I never realized there was something called an offset guitar! Turns out I own a couple! Cool! Regarding luthiers, set ups etc...I've definitely had work done that made me think "that was a waste of money" - However, these days here in Kelowna BC we have the luthier Gary Norris - once Gary has waved his hands over your instrument it just sings like never before! I notice Gary usually carves a new bone nut when he does a set up - to me this makes a world of difference. Not everyone agrees. There is also a luthier named Ted Thompson in our area - Ted has the same magic hands as Gary. As I'm not adept in the fine art of guitar set ups, I rely on these kind of artists to keep the instrument in perfect playing shape. Once you find a good one, keep them!
As drummer Neil Peart says in one of his drum videos, miking drums is an art unto itself - he leaves that to the techs and just concentrates on playing the instrument! Kind of my personal approach to playing the guitar .... that said, kudo's to all the players that can do set-up work too.


----------



## Granny Gremlin (Jun 3, 2016)

JBFairthorne said:


> I wasn't aware that a setup on an offset was any different than a setup on any other guitar.
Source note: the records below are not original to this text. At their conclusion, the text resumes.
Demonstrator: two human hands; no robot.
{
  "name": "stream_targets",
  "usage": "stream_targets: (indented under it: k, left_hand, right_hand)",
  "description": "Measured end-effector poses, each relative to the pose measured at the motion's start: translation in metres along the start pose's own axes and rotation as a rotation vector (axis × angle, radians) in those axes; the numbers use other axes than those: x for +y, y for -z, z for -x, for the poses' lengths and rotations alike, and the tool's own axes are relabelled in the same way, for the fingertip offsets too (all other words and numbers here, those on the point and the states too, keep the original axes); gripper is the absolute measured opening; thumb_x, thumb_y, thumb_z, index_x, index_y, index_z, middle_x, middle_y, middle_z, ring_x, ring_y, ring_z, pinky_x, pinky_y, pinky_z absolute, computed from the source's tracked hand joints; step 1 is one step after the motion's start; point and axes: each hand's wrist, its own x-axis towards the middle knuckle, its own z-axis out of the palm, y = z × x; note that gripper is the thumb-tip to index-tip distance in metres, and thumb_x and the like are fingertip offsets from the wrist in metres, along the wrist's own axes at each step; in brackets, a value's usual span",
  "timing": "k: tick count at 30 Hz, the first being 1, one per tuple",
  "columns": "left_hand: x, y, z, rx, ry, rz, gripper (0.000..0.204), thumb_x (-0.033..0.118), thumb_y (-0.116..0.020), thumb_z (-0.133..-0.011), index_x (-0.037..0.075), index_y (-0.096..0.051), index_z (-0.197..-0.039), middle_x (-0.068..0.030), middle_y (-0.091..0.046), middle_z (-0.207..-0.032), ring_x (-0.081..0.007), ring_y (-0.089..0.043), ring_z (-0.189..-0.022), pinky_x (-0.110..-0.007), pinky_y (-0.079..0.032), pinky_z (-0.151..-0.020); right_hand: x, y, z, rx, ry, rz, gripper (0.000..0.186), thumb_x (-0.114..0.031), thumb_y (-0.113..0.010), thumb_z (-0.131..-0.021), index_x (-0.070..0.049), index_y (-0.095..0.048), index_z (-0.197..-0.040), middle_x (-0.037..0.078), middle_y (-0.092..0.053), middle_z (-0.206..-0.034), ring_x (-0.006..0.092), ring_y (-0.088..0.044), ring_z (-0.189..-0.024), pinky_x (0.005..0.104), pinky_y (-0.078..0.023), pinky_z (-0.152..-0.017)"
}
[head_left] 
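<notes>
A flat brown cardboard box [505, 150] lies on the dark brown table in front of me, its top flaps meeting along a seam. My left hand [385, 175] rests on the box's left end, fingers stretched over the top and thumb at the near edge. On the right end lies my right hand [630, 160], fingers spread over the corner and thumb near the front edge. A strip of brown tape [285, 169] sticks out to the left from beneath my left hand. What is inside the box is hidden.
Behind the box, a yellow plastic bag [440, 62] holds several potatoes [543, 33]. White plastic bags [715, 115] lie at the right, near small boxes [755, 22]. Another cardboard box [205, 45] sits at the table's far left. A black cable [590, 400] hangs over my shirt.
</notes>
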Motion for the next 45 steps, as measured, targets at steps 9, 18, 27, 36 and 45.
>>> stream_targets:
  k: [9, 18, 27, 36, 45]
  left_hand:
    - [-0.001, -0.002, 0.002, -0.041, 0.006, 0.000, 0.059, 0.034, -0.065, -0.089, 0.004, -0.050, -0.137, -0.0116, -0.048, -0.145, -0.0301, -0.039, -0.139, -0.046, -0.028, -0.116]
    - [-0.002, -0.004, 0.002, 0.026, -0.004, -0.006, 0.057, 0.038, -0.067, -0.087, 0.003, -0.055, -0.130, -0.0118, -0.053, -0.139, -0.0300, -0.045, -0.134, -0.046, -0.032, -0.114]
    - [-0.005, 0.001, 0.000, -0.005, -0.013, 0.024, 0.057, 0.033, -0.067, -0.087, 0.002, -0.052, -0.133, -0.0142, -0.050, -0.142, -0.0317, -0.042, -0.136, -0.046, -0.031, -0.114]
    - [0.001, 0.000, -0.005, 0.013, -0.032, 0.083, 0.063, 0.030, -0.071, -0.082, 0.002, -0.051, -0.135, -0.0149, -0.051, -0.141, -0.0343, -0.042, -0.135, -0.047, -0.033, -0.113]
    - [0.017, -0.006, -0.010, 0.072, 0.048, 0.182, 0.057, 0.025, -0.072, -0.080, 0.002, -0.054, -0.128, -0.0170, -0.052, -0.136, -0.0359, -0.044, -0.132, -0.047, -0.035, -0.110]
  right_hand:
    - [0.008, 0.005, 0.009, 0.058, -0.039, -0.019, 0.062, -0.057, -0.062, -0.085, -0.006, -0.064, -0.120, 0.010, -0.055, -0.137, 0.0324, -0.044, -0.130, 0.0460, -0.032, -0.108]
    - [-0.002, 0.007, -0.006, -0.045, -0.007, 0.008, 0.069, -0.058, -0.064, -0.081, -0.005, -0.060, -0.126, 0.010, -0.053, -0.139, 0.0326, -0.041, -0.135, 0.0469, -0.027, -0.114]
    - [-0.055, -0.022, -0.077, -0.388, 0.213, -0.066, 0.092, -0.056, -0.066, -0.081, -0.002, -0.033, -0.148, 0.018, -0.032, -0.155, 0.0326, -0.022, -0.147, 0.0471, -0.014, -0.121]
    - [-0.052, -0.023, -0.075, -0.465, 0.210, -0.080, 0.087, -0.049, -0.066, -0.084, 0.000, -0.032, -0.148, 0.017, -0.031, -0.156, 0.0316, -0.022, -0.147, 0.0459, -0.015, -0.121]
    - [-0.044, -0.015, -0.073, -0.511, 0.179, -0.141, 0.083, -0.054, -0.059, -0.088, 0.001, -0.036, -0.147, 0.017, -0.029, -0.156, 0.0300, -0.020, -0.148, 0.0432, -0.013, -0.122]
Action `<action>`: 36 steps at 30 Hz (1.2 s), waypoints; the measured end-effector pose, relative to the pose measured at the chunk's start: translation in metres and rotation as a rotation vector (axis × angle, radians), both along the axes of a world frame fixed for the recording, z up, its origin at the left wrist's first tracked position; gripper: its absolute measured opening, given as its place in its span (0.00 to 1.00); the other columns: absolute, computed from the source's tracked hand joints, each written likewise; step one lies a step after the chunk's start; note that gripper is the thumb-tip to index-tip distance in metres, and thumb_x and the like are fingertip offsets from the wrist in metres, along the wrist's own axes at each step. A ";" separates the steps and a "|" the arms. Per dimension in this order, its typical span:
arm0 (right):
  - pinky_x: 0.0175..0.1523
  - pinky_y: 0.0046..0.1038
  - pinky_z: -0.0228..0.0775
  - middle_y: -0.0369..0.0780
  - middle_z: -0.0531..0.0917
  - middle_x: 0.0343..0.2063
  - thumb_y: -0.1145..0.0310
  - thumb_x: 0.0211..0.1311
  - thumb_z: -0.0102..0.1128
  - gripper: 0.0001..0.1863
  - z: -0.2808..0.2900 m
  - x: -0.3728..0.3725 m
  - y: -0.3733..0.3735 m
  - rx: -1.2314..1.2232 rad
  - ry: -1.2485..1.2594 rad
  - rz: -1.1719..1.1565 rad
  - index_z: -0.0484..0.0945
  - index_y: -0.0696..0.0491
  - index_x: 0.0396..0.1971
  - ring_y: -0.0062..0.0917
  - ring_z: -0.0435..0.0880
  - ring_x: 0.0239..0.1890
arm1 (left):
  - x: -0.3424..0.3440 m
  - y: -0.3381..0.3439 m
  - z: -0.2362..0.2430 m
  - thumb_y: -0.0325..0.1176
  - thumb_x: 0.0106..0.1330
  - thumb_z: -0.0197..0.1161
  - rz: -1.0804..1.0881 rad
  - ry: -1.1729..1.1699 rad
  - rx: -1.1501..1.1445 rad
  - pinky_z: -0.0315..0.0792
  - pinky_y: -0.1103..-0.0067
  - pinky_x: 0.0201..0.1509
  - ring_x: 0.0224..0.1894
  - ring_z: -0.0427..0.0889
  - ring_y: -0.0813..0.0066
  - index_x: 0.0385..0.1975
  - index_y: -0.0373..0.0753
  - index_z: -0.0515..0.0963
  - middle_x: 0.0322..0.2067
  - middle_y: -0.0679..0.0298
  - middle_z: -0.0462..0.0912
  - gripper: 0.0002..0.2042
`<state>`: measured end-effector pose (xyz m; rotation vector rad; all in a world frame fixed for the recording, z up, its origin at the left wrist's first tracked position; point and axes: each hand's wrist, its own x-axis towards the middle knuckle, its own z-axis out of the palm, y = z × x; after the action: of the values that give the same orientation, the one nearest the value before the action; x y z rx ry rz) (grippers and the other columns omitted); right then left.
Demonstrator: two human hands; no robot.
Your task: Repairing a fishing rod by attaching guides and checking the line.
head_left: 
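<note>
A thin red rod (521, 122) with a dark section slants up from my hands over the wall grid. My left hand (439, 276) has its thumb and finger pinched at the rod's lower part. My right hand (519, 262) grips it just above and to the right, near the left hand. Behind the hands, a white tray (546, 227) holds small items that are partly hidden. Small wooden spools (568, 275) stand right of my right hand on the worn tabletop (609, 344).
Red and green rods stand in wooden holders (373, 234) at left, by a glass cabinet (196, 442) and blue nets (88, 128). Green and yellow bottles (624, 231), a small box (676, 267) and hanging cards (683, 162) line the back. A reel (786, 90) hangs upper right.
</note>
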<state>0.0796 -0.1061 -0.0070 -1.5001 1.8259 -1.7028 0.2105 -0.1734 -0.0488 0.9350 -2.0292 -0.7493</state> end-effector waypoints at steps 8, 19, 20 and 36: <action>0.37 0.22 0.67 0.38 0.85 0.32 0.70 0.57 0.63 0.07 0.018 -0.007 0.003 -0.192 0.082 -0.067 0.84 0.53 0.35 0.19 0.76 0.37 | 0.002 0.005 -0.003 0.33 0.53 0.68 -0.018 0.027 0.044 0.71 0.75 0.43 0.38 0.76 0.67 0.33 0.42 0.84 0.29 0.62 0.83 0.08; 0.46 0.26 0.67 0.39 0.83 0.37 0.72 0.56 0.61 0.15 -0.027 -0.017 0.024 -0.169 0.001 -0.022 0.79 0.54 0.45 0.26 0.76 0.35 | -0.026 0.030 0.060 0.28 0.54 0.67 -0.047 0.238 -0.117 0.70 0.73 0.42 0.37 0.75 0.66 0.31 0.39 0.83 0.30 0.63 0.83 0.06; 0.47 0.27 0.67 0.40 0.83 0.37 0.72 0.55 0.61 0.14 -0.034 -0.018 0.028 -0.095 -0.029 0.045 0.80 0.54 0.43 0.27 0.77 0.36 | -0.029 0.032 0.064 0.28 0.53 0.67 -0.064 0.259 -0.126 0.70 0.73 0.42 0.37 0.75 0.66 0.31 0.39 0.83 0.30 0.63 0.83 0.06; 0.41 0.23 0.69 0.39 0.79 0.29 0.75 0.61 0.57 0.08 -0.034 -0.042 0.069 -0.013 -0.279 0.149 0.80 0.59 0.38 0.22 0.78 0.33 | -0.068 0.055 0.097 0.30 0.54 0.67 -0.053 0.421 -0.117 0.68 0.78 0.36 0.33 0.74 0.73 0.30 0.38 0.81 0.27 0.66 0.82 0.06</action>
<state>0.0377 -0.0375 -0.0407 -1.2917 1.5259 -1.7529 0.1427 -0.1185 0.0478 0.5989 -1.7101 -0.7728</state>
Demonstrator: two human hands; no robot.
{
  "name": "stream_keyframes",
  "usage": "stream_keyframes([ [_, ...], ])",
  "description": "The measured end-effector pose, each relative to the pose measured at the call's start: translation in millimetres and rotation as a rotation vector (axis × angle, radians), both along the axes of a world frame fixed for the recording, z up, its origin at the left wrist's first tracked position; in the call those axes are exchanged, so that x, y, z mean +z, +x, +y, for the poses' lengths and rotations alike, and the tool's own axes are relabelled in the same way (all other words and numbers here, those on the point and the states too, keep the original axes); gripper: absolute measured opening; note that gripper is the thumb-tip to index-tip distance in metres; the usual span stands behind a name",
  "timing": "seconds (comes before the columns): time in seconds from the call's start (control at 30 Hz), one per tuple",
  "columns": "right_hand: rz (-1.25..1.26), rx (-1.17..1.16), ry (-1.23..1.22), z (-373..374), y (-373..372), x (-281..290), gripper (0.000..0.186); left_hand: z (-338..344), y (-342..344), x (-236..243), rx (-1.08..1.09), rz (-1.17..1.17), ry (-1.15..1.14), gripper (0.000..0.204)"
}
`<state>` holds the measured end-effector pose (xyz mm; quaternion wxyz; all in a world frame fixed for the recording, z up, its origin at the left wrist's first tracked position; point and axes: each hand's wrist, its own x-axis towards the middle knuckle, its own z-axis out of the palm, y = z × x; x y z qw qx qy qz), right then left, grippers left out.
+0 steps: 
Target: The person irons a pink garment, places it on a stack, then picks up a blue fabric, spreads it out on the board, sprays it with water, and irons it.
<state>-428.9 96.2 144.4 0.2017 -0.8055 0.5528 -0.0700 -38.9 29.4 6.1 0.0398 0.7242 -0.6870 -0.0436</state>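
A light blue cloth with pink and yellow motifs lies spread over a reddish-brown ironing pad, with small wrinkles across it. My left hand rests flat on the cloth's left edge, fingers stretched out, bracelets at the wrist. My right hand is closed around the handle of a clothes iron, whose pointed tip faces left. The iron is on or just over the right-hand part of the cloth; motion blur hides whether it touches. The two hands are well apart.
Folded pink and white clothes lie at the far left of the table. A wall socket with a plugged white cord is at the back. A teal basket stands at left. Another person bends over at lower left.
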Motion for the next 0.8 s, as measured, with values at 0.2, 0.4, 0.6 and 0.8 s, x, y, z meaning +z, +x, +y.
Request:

The trem throws most folks off; people don't realise there's a trem lock there for example or how to adjust the spring. Aside from that, one reputable setup guide is as good as another, and the one on offsetguiotars is a good one if memory serves.

As for me, took a vintage 79 Gibson RD Artist bass in for a refret. Dude said it would be done in a week. The day it's supposed to be done he calls me to ask if it's OK to break the nut cuz he can't get it out. I say sure just replace it. He says that'll be $30. I refuse that on principle; already a $200 job, late, and they're gonna charge me full rate of a stand alone nut job cuz he doesn't know what he's doing (shoulda been a red flag, but back in the day and I didn't know better). The call ends. He calls me back a few minutes later that me managed it.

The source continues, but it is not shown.